Ray Dalio’s bubble indicator reveals US stocks aren’t dangerously high – but 50 of the top 1,000 companies are in ‘extreme bubbles’



[ad_1]

Ray dalio
Ray Dalio.

  • Ray Dalio’s bubble indicator suggests that the US stock market is not dangerously high.
  • However, he found that 5% of the top 1,000 US companies were in “extreme bubbles”.
  • He also identified the foam in stock prices, new buyers, the uptrend and the use of leverage.
  • Visit Insider’s Business section for more stories.

Ray Dalio’s bubble indicator suggests that US stocks are not trading at unsustainable prices and could climb.

The billionaire co-head of the world’s largest hedge fund, Bridgewater Associates, said in a research note this month that its market gauge sits at the 77th percentile for the entire U.S. stock market. His readings for bubbles in the 1920s and 1990s are in the 100th percentile.

However, Dalio noted that 5% of the top 1,000 US companies – including several players in emerging technologies – are currently in “extreme bubbles.” Still, that’s less than half the percentage at the height of the dot-com boom.

Dalio’s bubble indicator combines six measures of the stock market. They are:

  • What is the price level compared to traditional measures?
  • Are prices discounting unsustainable conditions?
  • How many new buyers have entered the market?
  • How generally bullish is sentiment?
  • Are the purchases funded by high leverage?
  • Have buyers made unusually long forward purchases to speculate or hedge against future price gains?

The Bridgewater chief’s gauge shows that US stocks are valued in the 82nd percentile on traditional metrics, and the 77th percentile in terms of the earnings growth needed to outperform bonds.

Its reading for first-time buyers is in the 95th percentile, largely due to the boom in retail investment. The uptrend is at the 85th percentile, in part due to the “unusually warm” IPO market, which has been supercharged by a flood of special purpose acquisition companies or “SPACs”.

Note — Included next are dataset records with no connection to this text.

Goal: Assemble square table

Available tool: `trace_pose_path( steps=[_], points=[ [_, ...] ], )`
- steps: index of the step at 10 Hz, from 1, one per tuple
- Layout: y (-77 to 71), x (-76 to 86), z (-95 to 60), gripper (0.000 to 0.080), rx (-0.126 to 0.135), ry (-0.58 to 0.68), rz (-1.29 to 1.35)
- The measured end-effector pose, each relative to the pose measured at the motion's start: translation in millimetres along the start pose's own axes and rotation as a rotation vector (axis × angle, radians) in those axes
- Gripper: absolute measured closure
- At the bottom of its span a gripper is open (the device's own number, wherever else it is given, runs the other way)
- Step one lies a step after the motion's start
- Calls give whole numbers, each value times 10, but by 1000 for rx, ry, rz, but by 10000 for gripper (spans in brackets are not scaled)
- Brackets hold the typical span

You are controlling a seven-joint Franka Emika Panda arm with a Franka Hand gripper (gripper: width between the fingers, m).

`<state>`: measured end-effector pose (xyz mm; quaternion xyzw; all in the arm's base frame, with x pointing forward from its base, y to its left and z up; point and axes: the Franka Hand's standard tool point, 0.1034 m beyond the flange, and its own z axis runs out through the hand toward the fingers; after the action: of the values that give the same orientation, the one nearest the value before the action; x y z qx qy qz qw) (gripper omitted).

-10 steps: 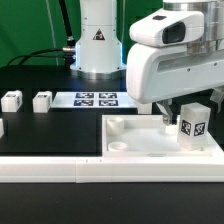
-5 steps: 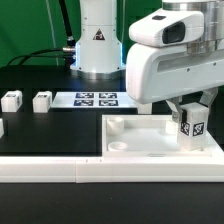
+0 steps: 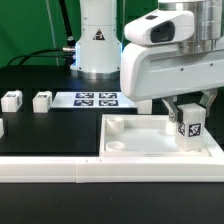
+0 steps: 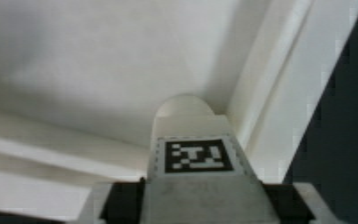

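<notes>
Gripping a short white tagged leg (image 3: 191, 128) (image 4: 195, 150) between its fingers, your claw (image 3: 188, 113) hangs over the square tabletop (image 3: 140, 152) (image 4: 87, 80), whose raised rim runs just beside it. Two spare legs (image 3: 41, 101) sit well away from the claw.

A black table (image 3: 50, 135) fills most of the scene. On its far part lies the marker board (image 3: 97, 99). It is thin, flat and white, and it has 4 black-and-white tags on it. A long white rail (image 3: 45, 172) runs along the near edge, from the exterior view's left to its right. Far behind is a green background (image 3: 25, 30), with black cables (image 3: 60, 20) in front of it.
</notes>
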<state>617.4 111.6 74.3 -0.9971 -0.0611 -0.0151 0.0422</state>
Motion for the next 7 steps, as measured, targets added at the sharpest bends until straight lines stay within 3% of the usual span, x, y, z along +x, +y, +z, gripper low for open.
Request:
trace_pose_path(
  steps=[7],
  points=[
    [-64,11,9,508,18,24,698]
  ],
)
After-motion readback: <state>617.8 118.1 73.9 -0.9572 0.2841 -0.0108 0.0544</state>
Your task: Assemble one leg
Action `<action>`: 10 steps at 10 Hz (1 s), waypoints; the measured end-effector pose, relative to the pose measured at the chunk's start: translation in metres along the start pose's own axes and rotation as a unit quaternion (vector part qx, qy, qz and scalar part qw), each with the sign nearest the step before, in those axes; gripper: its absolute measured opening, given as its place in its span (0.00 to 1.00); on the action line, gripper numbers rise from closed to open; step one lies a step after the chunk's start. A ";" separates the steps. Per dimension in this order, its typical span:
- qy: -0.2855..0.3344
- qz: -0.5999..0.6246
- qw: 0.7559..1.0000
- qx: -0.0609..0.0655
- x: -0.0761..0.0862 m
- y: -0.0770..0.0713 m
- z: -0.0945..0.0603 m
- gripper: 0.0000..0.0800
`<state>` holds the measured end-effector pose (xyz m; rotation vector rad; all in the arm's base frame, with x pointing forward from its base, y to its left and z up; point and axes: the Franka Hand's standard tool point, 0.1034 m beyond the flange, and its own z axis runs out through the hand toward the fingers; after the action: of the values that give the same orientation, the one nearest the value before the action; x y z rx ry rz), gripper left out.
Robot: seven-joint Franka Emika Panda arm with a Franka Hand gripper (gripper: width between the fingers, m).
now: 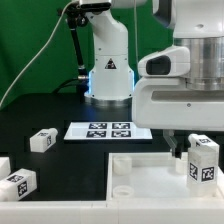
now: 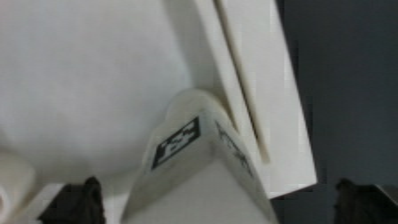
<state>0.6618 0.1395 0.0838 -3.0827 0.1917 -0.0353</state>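
A leg, a stubby white post with a black-and-white tag, stands upright at the right end of the large white tray. My gripper is over it with a finger on each side. In the wrist view the leg lies between my dark fingertips, with a gap showing on both sides, so the jaws stand open around it. The tray's floor and its raised rim fill most of that view. Two more legs lie on the black table at the exterior view's left.
The marker board lies flat in the middle of the table, behind the tray. The robot's base stands at the back. Part of another white piece shows at the left edge. Black table shows beside the tray rim.
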 end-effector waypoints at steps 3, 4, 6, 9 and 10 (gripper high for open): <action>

The Dalio stallion revealed that leveraged buying, fueled by day traders who are capturing record volumes of call options on single stocks, is in the 79th percentile.

In contrast, forward purchases are in the 15th percentile – down from the 100th percentile in the late 1990s – as the pandemic has depressed business investment and weighed on the number of mergers and acquisitions.

The billionaire hedge fund indicator signals some foam in stocks. However, he is positively bullish on Warren Buffett’s preferred gauge and recent warning from “The Big Short” investor Michael Burry that the stock market is “dancing on the edge of the knife.”